**Problem to work on:** Return each line in the records below that includes "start".
==== Source data
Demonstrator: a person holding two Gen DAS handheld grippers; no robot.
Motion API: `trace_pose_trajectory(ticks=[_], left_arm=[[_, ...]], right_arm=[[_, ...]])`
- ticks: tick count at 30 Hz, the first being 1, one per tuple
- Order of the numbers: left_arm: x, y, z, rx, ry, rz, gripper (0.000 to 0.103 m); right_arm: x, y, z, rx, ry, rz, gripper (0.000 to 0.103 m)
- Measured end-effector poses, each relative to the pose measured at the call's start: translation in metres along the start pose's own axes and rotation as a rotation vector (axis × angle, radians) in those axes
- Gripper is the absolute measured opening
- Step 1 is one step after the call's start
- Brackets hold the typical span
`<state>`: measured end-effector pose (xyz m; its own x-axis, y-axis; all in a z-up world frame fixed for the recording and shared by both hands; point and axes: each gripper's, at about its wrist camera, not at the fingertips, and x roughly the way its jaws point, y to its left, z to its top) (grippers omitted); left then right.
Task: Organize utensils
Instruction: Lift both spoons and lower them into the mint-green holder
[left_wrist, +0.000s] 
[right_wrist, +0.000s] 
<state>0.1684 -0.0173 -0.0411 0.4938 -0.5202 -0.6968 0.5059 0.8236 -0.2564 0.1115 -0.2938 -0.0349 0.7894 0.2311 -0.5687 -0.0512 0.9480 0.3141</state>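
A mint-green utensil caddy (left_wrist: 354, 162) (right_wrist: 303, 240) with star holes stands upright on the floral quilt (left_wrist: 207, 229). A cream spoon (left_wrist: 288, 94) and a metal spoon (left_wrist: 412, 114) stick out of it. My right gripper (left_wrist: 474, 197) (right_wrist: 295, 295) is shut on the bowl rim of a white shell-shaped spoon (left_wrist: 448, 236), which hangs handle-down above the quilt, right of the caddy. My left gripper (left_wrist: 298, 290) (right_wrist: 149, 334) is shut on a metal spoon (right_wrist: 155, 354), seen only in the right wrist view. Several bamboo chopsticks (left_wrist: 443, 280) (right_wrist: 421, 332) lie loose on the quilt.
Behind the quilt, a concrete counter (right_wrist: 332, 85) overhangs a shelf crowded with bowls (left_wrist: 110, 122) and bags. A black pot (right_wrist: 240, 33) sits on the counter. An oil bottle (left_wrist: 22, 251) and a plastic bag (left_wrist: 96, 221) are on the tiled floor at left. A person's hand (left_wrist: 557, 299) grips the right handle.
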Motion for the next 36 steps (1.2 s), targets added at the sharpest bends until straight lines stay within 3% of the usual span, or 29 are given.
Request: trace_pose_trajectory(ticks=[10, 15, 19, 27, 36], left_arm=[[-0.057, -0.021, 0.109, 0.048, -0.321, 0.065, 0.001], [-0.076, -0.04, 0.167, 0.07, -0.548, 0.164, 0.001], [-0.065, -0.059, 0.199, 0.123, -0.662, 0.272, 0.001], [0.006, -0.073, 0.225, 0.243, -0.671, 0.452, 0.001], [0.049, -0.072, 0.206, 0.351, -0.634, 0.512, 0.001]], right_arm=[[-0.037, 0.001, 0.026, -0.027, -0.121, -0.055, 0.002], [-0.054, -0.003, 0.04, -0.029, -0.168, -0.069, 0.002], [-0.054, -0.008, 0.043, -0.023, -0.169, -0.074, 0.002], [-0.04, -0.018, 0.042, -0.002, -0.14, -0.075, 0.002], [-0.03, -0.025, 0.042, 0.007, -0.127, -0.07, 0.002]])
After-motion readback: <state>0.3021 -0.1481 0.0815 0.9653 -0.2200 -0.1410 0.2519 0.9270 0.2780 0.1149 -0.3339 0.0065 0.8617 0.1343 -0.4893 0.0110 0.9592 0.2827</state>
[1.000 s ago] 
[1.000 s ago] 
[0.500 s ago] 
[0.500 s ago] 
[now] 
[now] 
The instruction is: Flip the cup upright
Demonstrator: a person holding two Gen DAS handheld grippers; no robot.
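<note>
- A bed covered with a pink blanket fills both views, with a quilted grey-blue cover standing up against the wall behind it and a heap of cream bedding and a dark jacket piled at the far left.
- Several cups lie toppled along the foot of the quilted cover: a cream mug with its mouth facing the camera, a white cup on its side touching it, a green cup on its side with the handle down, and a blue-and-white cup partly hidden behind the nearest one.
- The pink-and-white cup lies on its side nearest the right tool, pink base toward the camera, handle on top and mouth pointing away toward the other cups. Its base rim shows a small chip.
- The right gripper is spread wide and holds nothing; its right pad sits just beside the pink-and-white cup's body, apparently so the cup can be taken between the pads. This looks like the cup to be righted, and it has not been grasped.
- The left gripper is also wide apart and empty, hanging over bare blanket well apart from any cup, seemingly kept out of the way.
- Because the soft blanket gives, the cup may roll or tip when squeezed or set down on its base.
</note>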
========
**Reply:**
- Measured end-effector poses, each relative to the pose measured at the call's start: translation in metres along the start pose's own axes and rotation as a rotation vector (axis × angle, radians) in those axes
- Step 1 is one step after the call's start

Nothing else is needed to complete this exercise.